Rather than viewing "Jelly Bean" as Android's equalizer to iOS, Marcus Kazmierczak, vice president of engineering at BabyCenter.com, says Google had already reached that milestone: "Both can do pretty much everything you want to do. They're on par."
Developers are taking notice of features such as Google Now, an enhancement to Google search for pinpointing information such as traffic conditions and sports updates based on users' past behavior. "The thing that interested me was the Google Now feature," Kazmierczak says.
What stood out to ARO's Clifton are smoother interactions in the UI and the improved accessibility. "I'm glad to see they're putting a lot more interaction in accessibility" for people with visual impairments, he says.
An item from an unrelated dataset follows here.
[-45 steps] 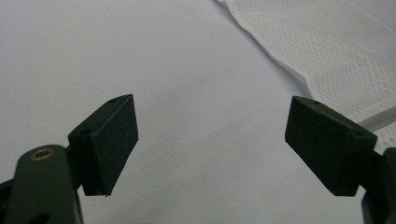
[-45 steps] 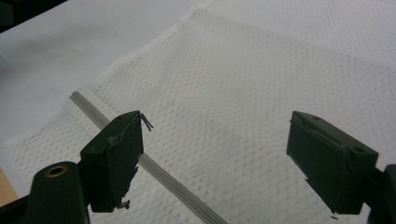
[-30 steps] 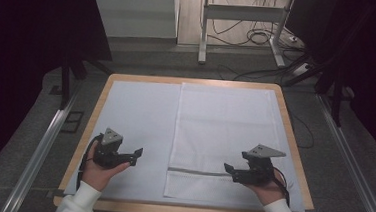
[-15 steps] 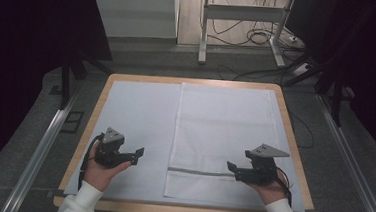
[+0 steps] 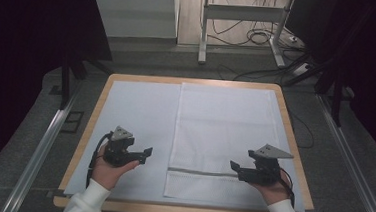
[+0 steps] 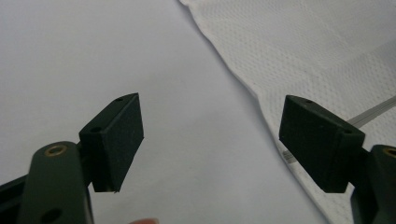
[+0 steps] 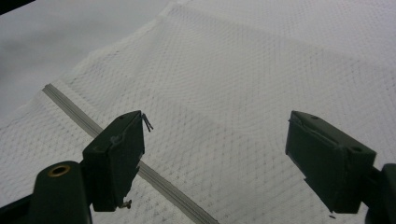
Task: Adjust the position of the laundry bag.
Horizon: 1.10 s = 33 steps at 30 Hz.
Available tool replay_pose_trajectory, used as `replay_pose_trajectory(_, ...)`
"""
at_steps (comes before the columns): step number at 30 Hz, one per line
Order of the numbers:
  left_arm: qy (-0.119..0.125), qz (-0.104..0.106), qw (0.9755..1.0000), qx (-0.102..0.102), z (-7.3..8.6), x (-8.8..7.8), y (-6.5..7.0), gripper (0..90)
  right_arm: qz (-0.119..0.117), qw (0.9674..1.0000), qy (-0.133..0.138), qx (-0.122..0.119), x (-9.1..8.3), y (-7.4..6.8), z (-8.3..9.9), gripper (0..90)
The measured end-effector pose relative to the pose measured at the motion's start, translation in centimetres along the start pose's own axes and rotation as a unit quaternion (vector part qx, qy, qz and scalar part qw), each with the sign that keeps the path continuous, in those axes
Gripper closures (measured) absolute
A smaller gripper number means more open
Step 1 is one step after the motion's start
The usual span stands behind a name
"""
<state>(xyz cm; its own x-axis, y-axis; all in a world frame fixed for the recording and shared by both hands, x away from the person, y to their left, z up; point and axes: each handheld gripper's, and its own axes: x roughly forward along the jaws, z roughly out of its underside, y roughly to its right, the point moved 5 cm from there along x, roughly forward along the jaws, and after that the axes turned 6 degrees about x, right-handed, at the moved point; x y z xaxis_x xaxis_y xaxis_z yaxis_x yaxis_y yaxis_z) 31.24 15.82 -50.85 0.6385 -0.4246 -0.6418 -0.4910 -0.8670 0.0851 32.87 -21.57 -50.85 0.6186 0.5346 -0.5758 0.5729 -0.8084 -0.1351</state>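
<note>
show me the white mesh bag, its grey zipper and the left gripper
white mesh bag point(image 5: 224, 128), high view, middle of the fabric
grey zipper point(image 5: 201, 172), high view, middle of the strip
left gripper point(image 5: 146, 153), high view, between its open jaws

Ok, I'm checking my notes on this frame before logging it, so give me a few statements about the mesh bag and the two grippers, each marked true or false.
1. The white mesh laundry bag lies flat on the table's right half. True.
2. The left gripper is clamped on the bag's edge. False: its fingers stand apart over the bare white sheet, beside the bag.
3. The right gripper sits at the grey zipper. True.
4. The zipper runs along the bag's far end. False: it crosses near the person's end.
5. The right gripper's fingers are pinched shut. False: they stand wide apart.
</note>
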Motion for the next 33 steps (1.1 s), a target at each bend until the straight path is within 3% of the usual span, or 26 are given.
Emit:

"The drop-down [capabilities on the interface] and everything else is very slick," says Greg Hohenbrink, manager of enterprise portals, collaboration, and content management at Scotts Miracle-Gro. More fluid gesture swipes on "Jelly Bean" devices are a plus for version 4.1, says Chris Schoenfeld, a developer in the future technologies group at book publisher Pearson. "They're paying a lot more attention to some rough corners in Android that need to be ironed out a little bit, and it's really good to see that," he says. Gesture swipes on Android have historically been problematic, he notes.
Also welcome were the enhanced widget capabilities in "Jelly Bean." "One really subtle thing that I really appreciated was the ability to move widgets to the different home screens" and have them resize themselves, says Blake Cicheskie, a computer engineering student at the University of Florida. "I had an [Android] 'Ice Cream Sandwich' tablet, where that became an issue sometimes when I wanted to add widgets or delete widgets."
Meanwhile, Cicheskie says the Project Butter visual performance improvements -- which ensure that all apps and processes refresh the screen at the same intervals -- "are really going to shine," he says. "It's really going to make Android much more smoother." Activision's Drulea also praises the visual improvements: "The most impressive things to me were probably the visual enhancements -- the frame rate and the responsiveness. ... That's pretty cool."
Another student, Apoorva Bansal of the University of Michigan, cites the new cards capabilities in search for presenting related information in one place. "That was definitely an improvement on the UI."